--- WHAT THIS TASK INVOLVES ---
The answer must consist of the listing, reproduced exactly.

※ ※ ※

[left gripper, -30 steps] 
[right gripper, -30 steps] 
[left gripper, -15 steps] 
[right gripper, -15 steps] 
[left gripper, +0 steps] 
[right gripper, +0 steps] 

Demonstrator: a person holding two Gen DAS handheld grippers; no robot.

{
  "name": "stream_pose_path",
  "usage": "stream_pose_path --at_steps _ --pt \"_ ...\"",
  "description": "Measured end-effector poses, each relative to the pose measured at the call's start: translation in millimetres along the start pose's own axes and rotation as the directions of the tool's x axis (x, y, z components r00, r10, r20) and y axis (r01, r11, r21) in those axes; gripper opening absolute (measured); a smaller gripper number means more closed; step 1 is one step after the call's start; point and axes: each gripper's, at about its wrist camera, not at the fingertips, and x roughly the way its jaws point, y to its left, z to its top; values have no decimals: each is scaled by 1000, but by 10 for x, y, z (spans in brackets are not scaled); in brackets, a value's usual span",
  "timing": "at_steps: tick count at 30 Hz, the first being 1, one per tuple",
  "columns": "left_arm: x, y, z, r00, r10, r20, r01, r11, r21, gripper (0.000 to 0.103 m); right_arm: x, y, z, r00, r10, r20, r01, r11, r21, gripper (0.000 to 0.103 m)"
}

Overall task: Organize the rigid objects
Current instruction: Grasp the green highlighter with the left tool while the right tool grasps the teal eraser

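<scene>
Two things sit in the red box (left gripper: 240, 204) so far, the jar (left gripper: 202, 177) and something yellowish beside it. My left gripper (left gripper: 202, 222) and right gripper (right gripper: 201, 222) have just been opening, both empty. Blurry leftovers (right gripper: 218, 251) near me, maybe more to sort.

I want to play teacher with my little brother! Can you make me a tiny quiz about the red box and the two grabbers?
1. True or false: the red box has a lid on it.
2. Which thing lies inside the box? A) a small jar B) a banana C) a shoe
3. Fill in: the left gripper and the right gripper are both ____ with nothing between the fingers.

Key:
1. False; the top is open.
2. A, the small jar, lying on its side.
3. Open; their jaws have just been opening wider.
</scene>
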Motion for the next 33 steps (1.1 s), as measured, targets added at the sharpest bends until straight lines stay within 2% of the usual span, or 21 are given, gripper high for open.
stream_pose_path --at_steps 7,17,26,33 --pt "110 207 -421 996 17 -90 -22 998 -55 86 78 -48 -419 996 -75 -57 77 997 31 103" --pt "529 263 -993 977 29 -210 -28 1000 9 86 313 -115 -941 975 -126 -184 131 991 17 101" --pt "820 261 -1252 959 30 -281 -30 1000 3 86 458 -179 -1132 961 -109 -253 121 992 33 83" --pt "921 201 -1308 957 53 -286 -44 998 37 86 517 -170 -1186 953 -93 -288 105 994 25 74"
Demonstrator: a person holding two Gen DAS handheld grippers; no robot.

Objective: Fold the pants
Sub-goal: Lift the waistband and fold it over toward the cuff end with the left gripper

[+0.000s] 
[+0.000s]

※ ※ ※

--- SOLUTION FOR THIS TASK ---
[left gripper, -30 steps] 
[right gripper, -30 steps] 
[left gripper, -15 steps] 
[right gripper, -15 steps] 
[left gripper, +0 steps] 
[right gripper, +0 steps] 

Demonstrator: a person holding two Gen DAS handheld grippers; no robot.

{
  "name": "stream_pose_path",
  "usage": "stream_pose_path --at_steps _ --pt \"_ ...\"",
  "description": "Measured end-effector poses, each relative to the pose measured at the call's start: translation in millimetres along the start pose's own axes and rotation as the directions of the tool's x axis (x, y, z components r00, r10, r20) and y axis (r01, r11, r21) in those axes; gripper opening absolute (measured); a smaller gripper number means more closed; step 1 is one step after the call's start; point and axes: each gripper's, at about its wrist camera, not at the fingertips, and x roughly the way its jaws point, y to its left, z to its top; values have no decimals: each is scaled by 1000, but by 10 for x, y, z (spans in brackets are not scaled); in brackets, a value's usual span",
  "timing": "at_steps: tick count at 30 Hz, the first being 1, one per tuple",
  "columns": "left_arm: x, y, z, r00, r10, r20, r01, r11, r21, gripper (0.000 to 0.103 m); right_arm: x, y, z, r00, r10, r20, r01, r11, r21, gripper (0.000 to 0.103 m)"
}

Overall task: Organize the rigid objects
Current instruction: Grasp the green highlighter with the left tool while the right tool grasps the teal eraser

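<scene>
Two things sit in the red box (left gripper: 240, 204) so far, the jar (left gripper: 202, 177) and something yellowish beside it. My left gripper (left gripper: 202, 222) and right gripper (right gripper: 201, 222) have just been opening, both empty. Blurry leftovers (right gripper: 218, 251) near me, maybe more to sort.

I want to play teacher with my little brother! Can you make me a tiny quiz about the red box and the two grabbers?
1. True or false: the red box has a lid on it.
2. Which thing lies inside the box? A) a small jar B) a banana C) a shoe
3. Fill in: the left gripper and the right gripper are both ____ with nothing between the fingers.

Key:
1. False; the top is open.
2. A, the small jar, lying on its side.
3. Open; their jaws have just been opening wider.
</scene>
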Motion for the next 33 steps (1.1 s), as measured, targets added at the sharpest bends until straight lines stay within 2% of the usual span, or 21 are given, gripper high for open.
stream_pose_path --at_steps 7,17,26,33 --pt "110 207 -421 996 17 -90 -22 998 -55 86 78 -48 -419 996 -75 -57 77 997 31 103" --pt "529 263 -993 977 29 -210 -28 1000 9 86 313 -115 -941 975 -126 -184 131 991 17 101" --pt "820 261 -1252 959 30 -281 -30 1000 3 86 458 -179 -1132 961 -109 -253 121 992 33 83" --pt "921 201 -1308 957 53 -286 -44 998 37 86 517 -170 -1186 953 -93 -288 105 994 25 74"
Demonstrator: a person holding two Gen DAS handheld grippers; no robot.

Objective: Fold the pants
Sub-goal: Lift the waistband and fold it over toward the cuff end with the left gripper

[+0.000s] 
[+0.000s]

Nothing else is part of this answer.